Task prompt: An exact reproduction of the listing, minus the pictures, is the required output.

■ ■ ■ ■ ■

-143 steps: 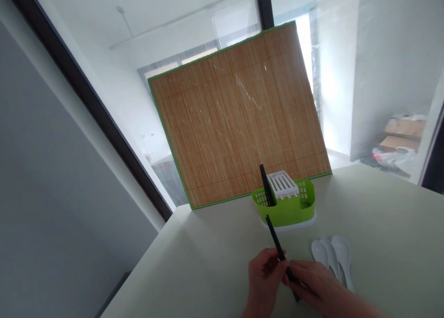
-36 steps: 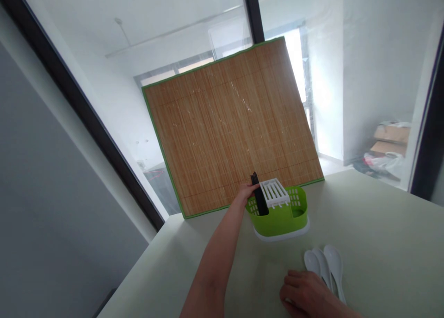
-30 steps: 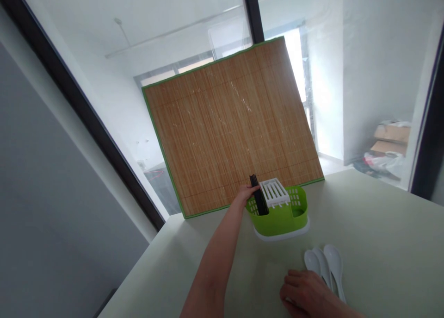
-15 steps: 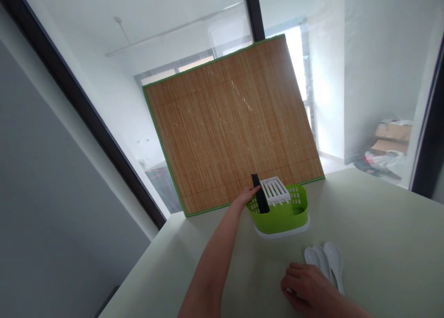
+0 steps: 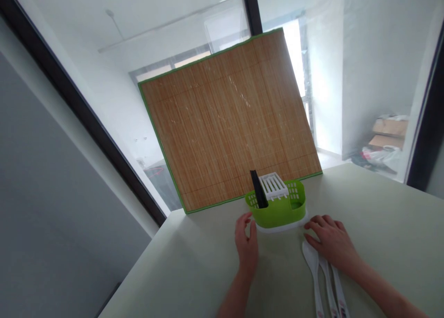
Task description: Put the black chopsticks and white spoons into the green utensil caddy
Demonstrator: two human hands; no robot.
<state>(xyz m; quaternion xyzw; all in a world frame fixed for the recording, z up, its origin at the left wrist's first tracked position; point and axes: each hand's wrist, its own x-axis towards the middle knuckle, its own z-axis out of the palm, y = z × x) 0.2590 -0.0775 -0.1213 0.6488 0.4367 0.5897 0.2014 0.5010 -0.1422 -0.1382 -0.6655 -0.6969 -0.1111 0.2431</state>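
Left hand (image 5: 247, 246) loosely curled, empty, by green caddy (image 5: 277, 216). Right hand (image 5: 332, 240) over spoons (image 5: 311, 258), fingers parted, nothing gripped. Chopsticks (image 5: 258, 189) tilted — caddy probably props 'em.

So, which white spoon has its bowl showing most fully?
The leftmost white spoon: its bowl is in plain view, while the right hand largely covers the bowls of the other two spoons.

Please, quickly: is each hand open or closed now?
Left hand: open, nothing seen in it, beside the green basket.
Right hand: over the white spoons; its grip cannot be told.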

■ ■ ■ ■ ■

Output for this exercise:
-143 steps: 
-36 steps: 
-30 steps: 
-15 steps: 
+0 steps: 
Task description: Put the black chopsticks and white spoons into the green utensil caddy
Demonstrator: two human hands; no robot.
<state>(xyz m; quaternion xyzw; all in a world frame fixed for the recording, z up, its origin at the left wrist's first tracked position; point and axes: each hand's wrist, its own x-axis towards the middle knuckle, its own z-axis out of the palm, y = z × x) 0.2590 -0.0775 -0.1213 0.6488 0.4367 0.5897 0.2014 0.5010 -0.1422 -0.1382 -0.6655 -0.6969 -0.1111 0.2431</state>
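Left hand (image 5: 247, 246) loosely curled, empty, by green caddy (image 5: 277, 216). Right hand (image 5: 332, 240) over spoons (image 5: 311, 258), fingers parted, nothing gripped. Chopsticks (image 5: 258, 189) tilted — caddy probably props 'em.

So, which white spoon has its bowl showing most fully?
The leftmost white spoon: its bowl is in plain view, while the right hand largely covers the bowls of the other two spoons.

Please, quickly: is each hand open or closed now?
Left hand: open, nothing seen in it, beside the green basket.
Right hand: over the white spoons; its grip cannot be told.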

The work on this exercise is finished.